=== WHAT TO WORK ON ===
Leave the pictures out and return every line below exactly.

=== GIVEN MATERIAL ===

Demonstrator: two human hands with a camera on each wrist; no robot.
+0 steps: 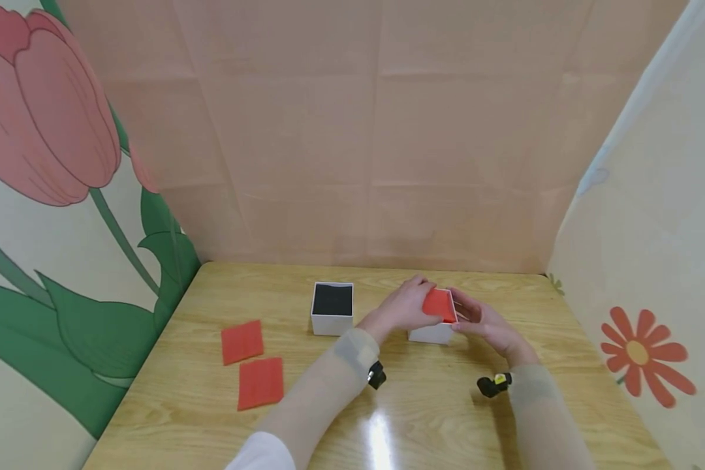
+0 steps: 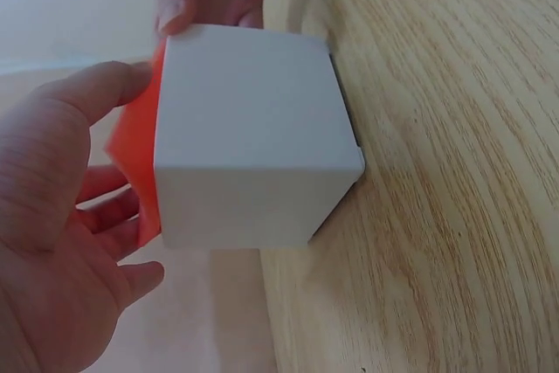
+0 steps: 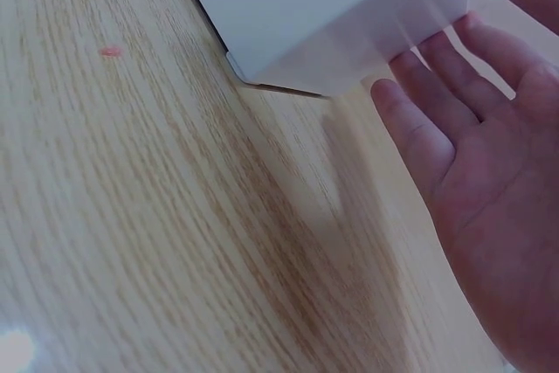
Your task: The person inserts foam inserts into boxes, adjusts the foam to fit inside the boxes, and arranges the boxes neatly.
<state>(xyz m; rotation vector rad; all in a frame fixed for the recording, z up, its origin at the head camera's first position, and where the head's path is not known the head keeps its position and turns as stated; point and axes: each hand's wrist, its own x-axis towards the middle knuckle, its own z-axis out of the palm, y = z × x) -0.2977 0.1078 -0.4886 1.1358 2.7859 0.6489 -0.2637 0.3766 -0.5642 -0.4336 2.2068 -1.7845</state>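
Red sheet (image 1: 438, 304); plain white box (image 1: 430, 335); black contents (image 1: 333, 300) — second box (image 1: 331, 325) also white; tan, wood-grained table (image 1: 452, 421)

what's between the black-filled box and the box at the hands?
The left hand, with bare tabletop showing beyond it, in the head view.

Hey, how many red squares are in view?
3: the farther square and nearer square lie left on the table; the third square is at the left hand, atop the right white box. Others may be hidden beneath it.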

=== SOLUTION ===
Demonstrator: two human hands with a camera on each wrist; no robot.
+0 steps: 
+0 steps: 
+0 steps: 
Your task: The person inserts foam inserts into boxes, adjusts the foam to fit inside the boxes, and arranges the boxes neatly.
<state>(xyz m; rotation vector rad; all in a frame fixed for the recording, z up, its origin at the head camera's first position, and where the head's path is not known the head keeps its position and turns as stated; point and axes: each hand's wrist, its own x-axis towards the middle knuckle, its own z-axis out of the palm, y = z × x) -0.2977 0.1078 -0.4886 1.1358 2.7859 0.6489 -0.2637 0.3766 -0.5642 -0.4336 2.2068 -1.7845</state>
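Red sheet (image 1: 438, 304); plain white box (image 1: 430, 335); black contents (image 1: 333, 300) — second box (image 1: 331, 325) also white; tan, wood-grained table (image 1: 452, 421)

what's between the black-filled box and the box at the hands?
The left hand, with bare tabletop showing beyond it, in the head view.

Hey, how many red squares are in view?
3: the farther square and nearer square lie left on the table; the third square is at the left hand, atop the right white box. Others may be hidden beneath it.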

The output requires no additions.